The lines below starting at the line containing "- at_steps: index" and ending at the line containing "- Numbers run" are to be repeated exactly, with both ends kept and nothing else added.

+ + + +

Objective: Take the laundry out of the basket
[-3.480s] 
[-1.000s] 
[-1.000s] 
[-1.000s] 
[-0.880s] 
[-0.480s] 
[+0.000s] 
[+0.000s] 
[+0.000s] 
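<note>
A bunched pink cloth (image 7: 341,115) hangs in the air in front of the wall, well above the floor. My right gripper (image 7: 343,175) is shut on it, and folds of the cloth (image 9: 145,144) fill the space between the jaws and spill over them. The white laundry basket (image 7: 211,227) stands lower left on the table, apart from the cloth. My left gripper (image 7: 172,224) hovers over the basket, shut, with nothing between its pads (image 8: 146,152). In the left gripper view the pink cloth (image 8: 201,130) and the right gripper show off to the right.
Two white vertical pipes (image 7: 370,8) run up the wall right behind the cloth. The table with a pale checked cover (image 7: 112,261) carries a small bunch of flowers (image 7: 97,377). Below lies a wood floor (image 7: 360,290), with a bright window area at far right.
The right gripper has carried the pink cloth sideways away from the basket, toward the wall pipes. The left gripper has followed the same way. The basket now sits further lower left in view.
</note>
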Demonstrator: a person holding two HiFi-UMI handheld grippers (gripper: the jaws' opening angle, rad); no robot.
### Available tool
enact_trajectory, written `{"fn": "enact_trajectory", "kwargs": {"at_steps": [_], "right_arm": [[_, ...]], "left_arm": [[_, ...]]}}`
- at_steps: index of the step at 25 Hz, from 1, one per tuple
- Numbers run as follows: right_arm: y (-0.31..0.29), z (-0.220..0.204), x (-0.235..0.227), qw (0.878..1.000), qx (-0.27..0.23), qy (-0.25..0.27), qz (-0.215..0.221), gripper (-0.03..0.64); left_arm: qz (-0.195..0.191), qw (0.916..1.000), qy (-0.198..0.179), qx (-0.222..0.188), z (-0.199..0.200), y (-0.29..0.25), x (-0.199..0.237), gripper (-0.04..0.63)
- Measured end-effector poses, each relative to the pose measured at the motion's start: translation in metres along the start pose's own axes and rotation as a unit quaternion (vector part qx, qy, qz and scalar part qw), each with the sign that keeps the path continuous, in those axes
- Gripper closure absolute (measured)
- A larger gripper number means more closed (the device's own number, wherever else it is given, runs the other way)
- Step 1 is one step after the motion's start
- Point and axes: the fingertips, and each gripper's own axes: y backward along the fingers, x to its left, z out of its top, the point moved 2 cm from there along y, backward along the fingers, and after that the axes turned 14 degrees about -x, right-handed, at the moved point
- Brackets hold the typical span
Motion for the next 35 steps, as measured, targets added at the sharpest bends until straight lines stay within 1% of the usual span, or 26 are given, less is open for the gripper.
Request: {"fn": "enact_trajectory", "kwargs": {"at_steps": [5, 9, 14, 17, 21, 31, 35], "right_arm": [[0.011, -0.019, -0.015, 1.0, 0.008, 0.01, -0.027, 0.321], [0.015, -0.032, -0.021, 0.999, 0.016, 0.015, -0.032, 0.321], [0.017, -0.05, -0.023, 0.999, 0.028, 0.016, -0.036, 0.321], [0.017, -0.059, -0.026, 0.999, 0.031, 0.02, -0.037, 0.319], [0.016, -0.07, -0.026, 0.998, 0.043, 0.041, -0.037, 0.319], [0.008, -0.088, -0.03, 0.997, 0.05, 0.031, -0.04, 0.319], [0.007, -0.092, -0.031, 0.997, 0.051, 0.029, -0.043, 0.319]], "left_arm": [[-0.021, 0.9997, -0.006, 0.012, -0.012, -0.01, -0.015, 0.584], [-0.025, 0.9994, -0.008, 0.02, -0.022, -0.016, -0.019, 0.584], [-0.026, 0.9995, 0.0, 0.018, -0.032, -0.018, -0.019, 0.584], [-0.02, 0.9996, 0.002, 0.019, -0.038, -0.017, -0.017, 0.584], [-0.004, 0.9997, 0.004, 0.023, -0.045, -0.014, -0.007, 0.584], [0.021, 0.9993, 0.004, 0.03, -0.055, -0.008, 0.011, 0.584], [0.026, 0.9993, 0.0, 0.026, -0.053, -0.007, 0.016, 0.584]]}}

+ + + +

**EXPECTED OUTPUT:**
- at_steps: index of the step at 25 Hz, from 1, one per tuple
- Numbers run as follows: right_arm: y (-0.31..0.29), z (-0.220..0.204), x (-0.235..0.227), qw (0.878..1.000), qx (-0.27..0.23), qy (-0.25..0.27), qz (-0.215..0.221), gripper (-0.03..0.64); left_arm: qz (-0.195..0.191), qw (0.916..1.000), qy (-0.198..0.179), qx (-0.222..0.188), z (-0.199..0.200), y (-0.29..0.25), x (-0.199..0.237), gripper (-0.04..0.63)

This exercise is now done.